The OEM has invested ¥60 billion in the new plant, which was opened in May.
Circulate News reported on the opening of the new inkjet and toner cartridge “reprocessing plant” in Japan, which saw the OEM invest ¥60 billion ($479 million/€428 million) in a new system providing a 50 percent increase in “throughput” compared to the previous facilities it had used. This means that the OEM can now “extract, annually, up to 3,000 tonnes of reusable materials from business-related equipment and 150 tonnes from home-use equipment”.
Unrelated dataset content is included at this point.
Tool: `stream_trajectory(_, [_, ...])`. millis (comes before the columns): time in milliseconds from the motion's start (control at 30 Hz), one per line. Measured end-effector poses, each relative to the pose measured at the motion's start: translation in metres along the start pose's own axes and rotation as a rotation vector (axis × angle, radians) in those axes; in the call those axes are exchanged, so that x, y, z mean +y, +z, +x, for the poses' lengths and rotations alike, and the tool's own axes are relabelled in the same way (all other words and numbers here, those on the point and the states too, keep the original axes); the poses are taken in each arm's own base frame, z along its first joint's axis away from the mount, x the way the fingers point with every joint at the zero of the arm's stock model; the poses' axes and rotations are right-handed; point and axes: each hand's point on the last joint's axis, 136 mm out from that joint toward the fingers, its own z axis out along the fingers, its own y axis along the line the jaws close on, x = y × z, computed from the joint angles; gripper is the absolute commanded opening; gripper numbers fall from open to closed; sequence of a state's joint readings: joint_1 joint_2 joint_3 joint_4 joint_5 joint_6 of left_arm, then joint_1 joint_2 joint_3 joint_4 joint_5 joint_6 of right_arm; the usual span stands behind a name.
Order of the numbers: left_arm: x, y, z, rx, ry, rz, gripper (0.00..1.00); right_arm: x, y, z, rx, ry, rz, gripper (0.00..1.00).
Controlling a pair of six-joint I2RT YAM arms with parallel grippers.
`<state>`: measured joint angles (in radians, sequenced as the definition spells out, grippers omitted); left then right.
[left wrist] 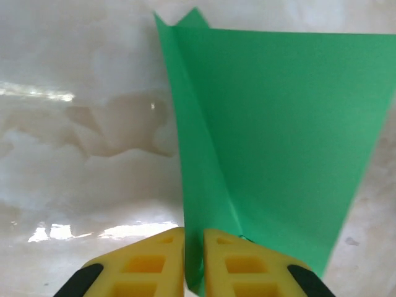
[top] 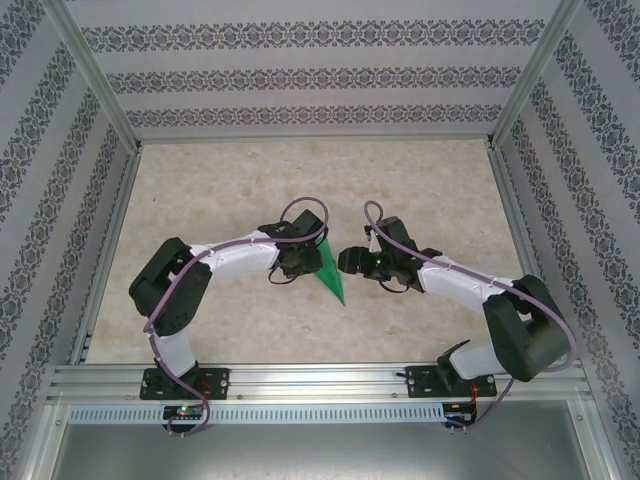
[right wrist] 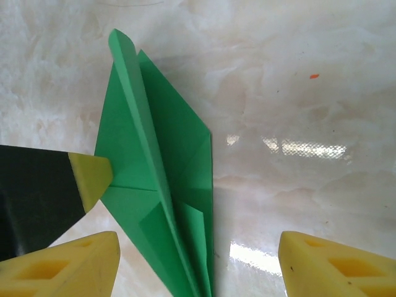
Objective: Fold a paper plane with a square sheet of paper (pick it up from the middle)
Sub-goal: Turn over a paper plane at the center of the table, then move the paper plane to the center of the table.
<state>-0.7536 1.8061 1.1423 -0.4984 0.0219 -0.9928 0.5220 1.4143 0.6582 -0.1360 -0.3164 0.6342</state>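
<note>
Now, the paper plane (top: 330,275) sits near the centre of the table (top: 200,180), between the two grippers, with its pointed tip toward the near edge. The left gripper (top: 306,262) is pinched onto it. In the left wrist view the yellow fingers (left wrist: 154,260) are nearly together, with a folded edge of the green sheet clamped in the slit between them. One broad flat panel rises beyond. The right gripper (top: 346,262) stands just beside the plane, spread wide and holding nothing. The right wrist view adds the centre crease, layered flaps and both wings, and one left fingertip (right wrist: 93,176) pressing the plane's side. Whether the plane touches the table, cannot tell.
</note>
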Motion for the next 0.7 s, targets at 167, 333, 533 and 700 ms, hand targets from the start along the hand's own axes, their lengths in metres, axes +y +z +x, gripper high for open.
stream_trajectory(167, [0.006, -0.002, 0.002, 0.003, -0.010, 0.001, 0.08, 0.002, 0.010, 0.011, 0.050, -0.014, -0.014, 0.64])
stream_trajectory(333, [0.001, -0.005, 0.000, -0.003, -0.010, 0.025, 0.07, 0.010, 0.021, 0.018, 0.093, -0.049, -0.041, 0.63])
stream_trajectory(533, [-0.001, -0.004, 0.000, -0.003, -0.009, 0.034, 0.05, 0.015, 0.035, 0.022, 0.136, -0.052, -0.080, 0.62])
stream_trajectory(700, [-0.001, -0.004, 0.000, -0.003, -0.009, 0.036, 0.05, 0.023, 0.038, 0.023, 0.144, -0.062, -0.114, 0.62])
The new plant came on-line on 11 May, and was installed at the OEM’s subsidiary Canon Ecology Industry Inc. in Ibaraki prefecture. The subsidiary was installed as “part of Canon’s efforts to increase resource productivity”, and the new plant “initially pulverises” the cartridges, before extracting iron, aluminium and “other impurities”, with only granules of polystyrene resin left. These are then reused in the production of new Canon cartridges in the same region, at its factories there.
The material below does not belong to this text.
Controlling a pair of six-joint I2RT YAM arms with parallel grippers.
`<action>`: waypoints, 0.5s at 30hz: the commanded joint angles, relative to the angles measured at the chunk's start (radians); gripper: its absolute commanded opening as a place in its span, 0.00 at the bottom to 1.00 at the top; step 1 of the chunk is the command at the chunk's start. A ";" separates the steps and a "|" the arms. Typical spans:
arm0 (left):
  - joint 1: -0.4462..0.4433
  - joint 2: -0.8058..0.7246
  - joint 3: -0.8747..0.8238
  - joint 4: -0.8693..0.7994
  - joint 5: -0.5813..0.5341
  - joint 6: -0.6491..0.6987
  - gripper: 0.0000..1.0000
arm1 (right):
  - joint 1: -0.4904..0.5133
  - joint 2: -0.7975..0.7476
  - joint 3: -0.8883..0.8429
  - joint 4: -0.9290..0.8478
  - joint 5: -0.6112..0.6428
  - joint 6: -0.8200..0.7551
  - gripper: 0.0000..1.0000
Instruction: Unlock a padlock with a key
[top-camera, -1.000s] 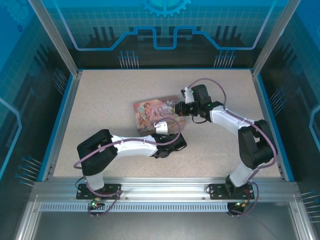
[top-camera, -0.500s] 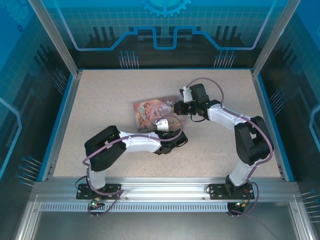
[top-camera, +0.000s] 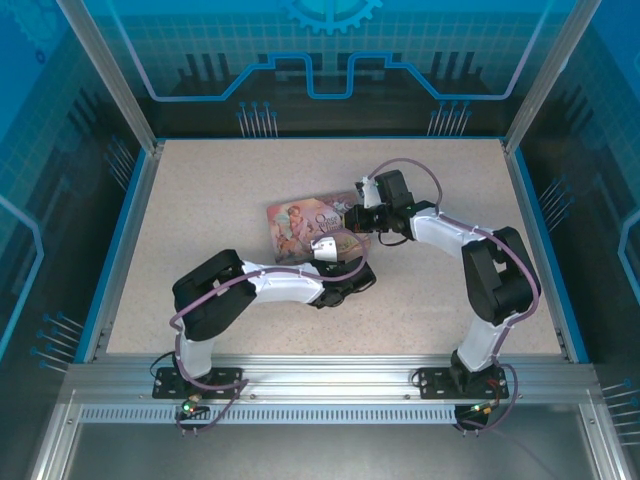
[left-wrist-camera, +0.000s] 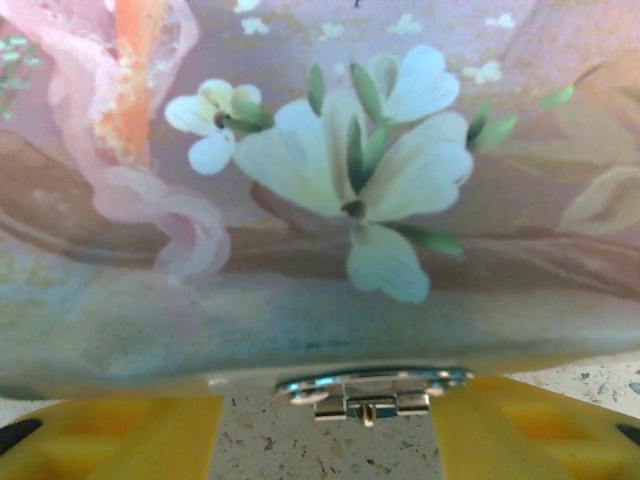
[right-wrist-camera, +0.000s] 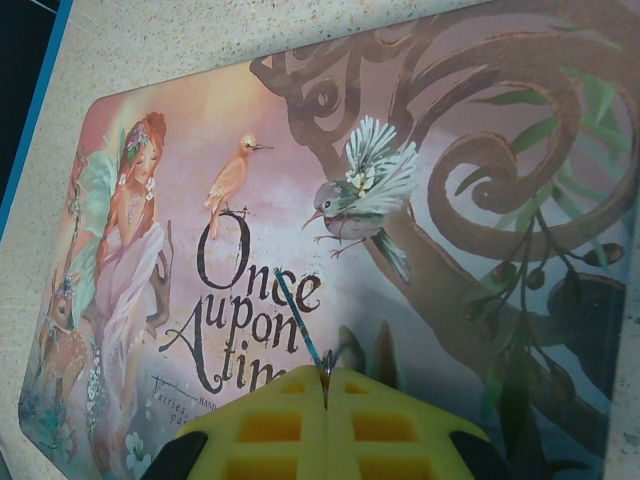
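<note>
Your key (right-wrist-camera: 300, 318) is a thin sliver poking out over the lid of the pink tin (right-wrist-camera: 250, 140), pinched in the clenched jaws of your right gripper (right-wrist-camera: 326, 372). On your left gripper (left-wrist-camera: 325, 430) the jaws stand released, either side of the tin's metal clasp (left-wrist-camera: 368, 390), low over the table (left-wrist-camera: 600, 378).

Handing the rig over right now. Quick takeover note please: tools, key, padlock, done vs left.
Left tool: open, fingers on either side of a small metal clasp at the side wall of the pink tin, not gripping it.
Right tool: shut on a thin metal piece, apparently the key, pointing out over the tin's lid.
Padlock: I cannot place it from these pictures.
Done: key picked up.
Left: find the padlock, steady it, then insert and turn the key.
</note>
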 joint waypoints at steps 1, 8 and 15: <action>0.011 0.028 0.020 0.018 -0.047 -0.008 0.54 | 0.015 0.025 0.024 -0.006 -0.007 0.007 0.00; 0.015 0.036 0.027 0.023 -0.049 -0.003 0.52 | 0.017 0.020 0.018 -0.004 -0.011 0.006 0.00; 0.015 0.041 0.034 0.015 -0.051 -0.005 0.44 | 0.016 0.014 0.013 0.002 -0.020 0.007 0.00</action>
The subsidiary is said by the news site to support Canon’s Environmental Assurance Philosophy, which promotes a society based around the idea of ‘Kyosei’, or “the harmony between mankind and the earth”. The OEM attains this through “two key activities”, that of reusing “or recycling components and materials” from printers and cartridges, and the subsidiary also describes itself as Canon’s “vein factory” by transporting “used materials (blood)” for recirculation.
In March, The Recycler reported on the 25th anniversary of Canon Europe’s cartridge recycling programme, which has seen 344,000 tonnes of used toner cartridges recycled at Canon Bretagne SAS’ facility in France.